The Outlander PHEV is leading the pack as an affordable battery-powered hybrid.
It’s all-wheel drive, but the connection between the Outlander PHEV’s axles is a big battery, not a rotating shaft. Mitsubishi’s plug-in hybrid has 60kW electric motors at the front and rear, both of which suck from the big lithium-ion power pack installed beneath the floor of its passenger compartment. The petrol-burning 2.0-litre four installed crossways in its engine bay produces 89kW, but its main function is to spin a 70kW generator once the initial battery charge is depleted. Only when the driver presses pedal to the metal, demanding maximum performance, does a wet multiplate clutch engage to connect the engine directly to the front wheels via a single-speed transaxle.
Driving the Outlander PHEV, which will launch in Australia in April, is a foretaste of Mitsubishi’s future. The company is refocusing its research and development energy on SUVs and electric drivetrains. There will be more and more Mitsubishis like the Outlander PHEV.
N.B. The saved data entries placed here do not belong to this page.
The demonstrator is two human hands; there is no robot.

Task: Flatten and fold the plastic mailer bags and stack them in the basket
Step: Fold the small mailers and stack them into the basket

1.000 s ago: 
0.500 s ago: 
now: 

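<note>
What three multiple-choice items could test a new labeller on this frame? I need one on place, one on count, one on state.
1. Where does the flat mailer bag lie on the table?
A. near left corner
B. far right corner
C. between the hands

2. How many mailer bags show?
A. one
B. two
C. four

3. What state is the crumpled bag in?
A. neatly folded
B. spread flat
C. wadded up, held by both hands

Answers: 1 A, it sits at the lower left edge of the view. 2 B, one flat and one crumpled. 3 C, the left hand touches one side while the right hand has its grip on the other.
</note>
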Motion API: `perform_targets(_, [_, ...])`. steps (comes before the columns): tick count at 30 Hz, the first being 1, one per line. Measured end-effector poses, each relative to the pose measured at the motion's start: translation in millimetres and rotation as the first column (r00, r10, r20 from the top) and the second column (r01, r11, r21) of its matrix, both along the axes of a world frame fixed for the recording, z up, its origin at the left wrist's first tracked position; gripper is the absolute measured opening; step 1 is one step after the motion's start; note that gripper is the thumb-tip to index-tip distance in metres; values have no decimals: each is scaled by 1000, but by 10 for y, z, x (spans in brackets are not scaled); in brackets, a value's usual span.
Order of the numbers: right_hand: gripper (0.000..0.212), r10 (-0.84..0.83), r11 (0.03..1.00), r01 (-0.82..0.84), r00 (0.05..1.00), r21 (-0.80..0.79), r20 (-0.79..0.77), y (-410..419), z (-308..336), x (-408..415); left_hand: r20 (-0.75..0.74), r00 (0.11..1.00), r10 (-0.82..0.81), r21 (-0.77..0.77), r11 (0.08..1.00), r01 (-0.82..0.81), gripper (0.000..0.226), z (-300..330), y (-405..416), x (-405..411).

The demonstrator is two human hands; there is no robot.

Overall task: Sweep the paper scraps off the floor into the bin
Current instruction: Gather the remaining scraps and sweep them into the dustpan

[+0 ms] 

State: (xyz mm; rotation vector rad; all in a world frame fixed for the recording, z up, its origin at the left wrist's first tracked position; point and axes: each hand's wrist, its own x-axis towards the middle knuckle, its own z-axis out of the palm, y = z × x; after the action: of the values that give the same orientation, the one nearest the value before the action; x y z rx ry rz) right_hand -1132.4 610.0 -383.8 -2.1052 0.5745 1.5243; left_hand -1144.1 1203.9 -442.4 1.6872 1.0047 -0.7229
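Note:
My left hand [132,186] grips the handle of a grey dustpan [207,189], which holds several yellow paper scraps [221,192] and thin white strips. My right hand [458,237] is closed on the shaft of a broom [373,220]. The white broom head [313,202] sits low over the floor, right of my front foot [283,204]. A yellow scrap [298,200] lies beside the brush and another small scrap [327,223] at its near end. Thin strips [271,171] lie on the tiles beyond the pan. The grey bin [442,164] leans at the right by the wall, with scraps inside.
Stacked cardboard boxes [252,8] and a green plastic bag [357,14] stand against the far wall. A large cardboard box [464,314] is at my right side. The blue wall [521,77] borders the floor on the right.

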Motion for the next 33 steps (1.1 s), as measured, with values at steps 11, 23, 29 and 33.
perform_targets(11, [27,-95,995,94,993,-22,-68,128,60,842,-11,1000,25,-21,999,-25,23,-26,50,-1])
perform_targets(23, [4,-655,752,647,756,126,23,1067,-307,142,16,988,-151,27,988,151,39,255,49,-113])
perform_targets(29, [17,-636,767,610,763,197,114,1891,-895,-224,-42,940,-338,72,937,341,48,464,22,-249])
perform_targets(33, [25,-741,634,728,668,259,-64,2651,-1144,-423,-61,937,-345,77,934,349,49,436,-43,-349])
Already, Mitsubishi is making good progress in one key area – affordability. An engineer with the Outlander PHEV program said the cost of the lithium-ion batteries has been almost halved since the company began producing the i-MiEV in 2009. This little four-seater was the first battery electric car to rack up more than 10,000 global sales despite its high price, and was a valuable learning experience for Mitsubishi. The Outlander PHEV’s 12kW/h battery has three-quarters the energy storage capacity of the i-MiEV’s, but will be relatively affordable. Mitsubishi Australia will offer the Outlander PHEV in two trim grades and is aiming to price them slightly either side of the existing $45,490 Outlander Aspire diesel.
Compared to the Outlander PHEV, the turbo-diesel version is a heavy drinker. The official fuel consumption test result for the plug-in hybrid is just 1.9L/100km, just one-third that of the conventional diesel. The PHEV’s low number takes into account its electric driving range on a full charge. This is 52km, according to the official test regime. The PHEV is limited to 120km/h in electric mode and a recharge will take about five hours using a standard household (240V/10A) power outlet. The five-seat PHEV’s interior space remains practically the same as the standard, with the cargo compartment losing just 14-litres.
Keen to prove the PHEV won’t lack the toughness of the conventional Outlander, Mitsubishi entered one in the Asia Cross Country Rally in 2013. While the suspension was modified for the 2000km event, run mainly in Thailand, the plug-in hybrid drivetrain was left untouched. The competitive stages included muddy and heavily rutted trails, and the Outlander PHEV belted through them without a problem.
Mitsubishi staged a media test drive of the PHEV soon after the 2013 Tokyo Motor Show at the small Mobara Circuit just outside the Japanese capital. It was immediately obvious why the car in the Asia Cross Country Rally needed suspension changes. The soft springs and weak dampers of the standard Japan market suspension mean the PHEV handles like a pig. There’s too much under-steer into corners, too much over-steer if the throttle is lifted mid-corner and the thing rolls like a dinghy in heavy swell. The batteries and underfloor strengthening to protect them mean the PHEV weighs 1810kg, an increase of around 200kg over a turbo diesel AWD Outlander.
But the drivetrain has promise. Although tuned to suit the taste of Japanese pensioners, the pair of electric motors and their four-cylinder generator set work seamlessly.
Acceleration is smoothly sufficient, although the responsiveness could be turned up a notch or three. It is impossible to feel the 2.0-litre engine switching between generator mode, where it is disconnected from the drive wheels, and direct propulsion mode.
With its suspension and plug-in hybrid drivetrain recalibrated for improved handling and snappier response, the Outlander PHEV could easily be the right car to persuade SUV-hungry Australians to give plug-in hybrid tech a try.